───── EXERCISE DATA

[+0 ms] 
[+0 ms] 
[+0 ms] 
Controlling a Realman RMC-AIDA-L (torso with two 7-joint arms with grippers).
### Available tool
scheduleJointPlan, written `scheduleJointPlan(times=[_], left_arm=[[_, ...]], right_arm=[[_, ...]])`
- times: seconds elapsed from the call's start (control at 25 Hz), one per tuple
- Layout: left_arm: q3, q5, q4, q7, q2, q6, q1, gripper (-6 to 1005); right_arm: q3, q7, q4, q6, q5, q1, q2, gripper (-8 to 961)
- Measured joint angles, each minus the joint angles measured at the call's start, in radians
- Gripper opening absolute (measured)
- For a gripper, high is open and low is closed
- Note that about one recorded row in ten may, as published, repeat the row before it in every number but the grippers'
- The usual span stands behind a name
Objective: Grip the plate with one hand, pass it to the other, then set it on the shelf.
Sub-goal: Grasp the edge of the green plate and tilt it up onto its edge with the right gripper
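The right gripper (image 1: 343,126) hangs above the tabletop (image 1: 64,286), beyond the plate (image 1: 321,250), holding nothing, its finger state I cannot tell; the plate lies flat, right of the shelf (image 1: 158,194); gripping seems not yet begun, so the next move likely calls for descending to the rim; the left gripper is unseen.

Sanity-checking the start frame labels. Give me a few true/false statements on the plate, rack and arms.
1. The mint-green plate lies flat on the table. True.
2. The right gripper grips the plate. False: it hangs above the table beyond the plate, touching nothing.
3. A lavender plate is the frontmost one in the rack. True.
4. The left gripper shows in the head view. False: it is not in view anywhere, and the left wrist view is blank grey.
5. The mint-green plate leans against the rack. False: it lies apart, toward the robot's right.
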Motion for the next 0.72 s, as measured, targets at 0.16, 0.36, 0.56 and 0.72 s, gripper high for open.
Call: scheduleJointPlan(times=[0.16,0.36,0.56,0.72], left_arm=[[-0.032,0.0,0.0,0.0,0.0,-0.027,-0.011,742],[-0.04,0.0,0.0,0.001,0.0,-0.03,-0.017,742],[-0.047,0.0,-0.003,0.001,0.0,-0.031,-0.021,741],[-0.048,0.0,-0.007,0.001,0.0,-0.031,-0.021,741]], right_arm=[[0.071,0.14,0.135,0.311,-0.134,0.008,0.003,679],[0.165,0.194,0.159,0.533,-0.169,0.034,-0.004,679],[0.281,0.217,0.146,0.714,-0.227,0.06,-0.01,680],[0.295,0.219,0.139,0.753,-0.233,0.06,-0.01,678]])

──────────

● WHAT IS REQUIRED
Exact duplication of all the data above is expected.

● OUTPUT OF THE TASK
[+0 ms] 
[+0 ms] 
[+0 ms] 
Controlling a Realman RMC-AIDA-L (torso with two 7-joint arms with grippers).
### Available tool
scheduleJointPlan, written `scheduleJointPlan(times=[_], left_arm=[[_, ...]], right_arm=[[_, ...]])`
- times: seconds elapsed from the call's start (control at 25 Hz), one per tuple
- Layout: left_arm: q3, q5, q4, q7, q2, q6, q1, gripper (-6 to 1005); right_arm: q3, q7, q4, q6, q5, q1, q2, gripper (-8 to 961)
- Measured joint angles, each minus the joint angles measured at the call's start, in radians
- Gripper opening absolute (measured)
- For a gripper, high is open and low is closed
- Note that about one recorded row in ten may, as published, repeat the row before it in every number but the grippers'
- The usual span stands behind a name
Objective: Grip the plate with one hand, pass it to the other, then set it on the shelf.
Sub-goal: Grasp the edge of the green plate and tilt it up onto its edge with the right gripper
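The right gripper (image 1: 343,126) hangs above the tabletop (image 1: 64,286), beyond the plate (image 1: 321,250), holding nothing, its finger state I cannot tell; the plate lies flat, right of the shelf (image 1: 158,194); gripping seems not yet begun, so the next move likely calls for descending to the rim; the left gripper is unseen.

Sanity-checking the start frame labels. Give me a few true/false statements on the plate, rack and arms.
1. The mint-green plate lies flat on the table. True.
2. The right gripper grips the plate. False: it hangs above the table beyond the plate, touching nothing.
3. A lavender plate is the frontmost one in the rack. True.
4. The left gripper shows in the head view. False: it is not in view anywhere, and the left wrist view is blank grey.
5. The mint-green plate leans against the rack. False: it lies apart, toward the robot's right.
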Motion for the next 0.72 s, as measured, targets at 0.16, 0.36, 0.56 and 0.72 s, gripper high for open.
Call: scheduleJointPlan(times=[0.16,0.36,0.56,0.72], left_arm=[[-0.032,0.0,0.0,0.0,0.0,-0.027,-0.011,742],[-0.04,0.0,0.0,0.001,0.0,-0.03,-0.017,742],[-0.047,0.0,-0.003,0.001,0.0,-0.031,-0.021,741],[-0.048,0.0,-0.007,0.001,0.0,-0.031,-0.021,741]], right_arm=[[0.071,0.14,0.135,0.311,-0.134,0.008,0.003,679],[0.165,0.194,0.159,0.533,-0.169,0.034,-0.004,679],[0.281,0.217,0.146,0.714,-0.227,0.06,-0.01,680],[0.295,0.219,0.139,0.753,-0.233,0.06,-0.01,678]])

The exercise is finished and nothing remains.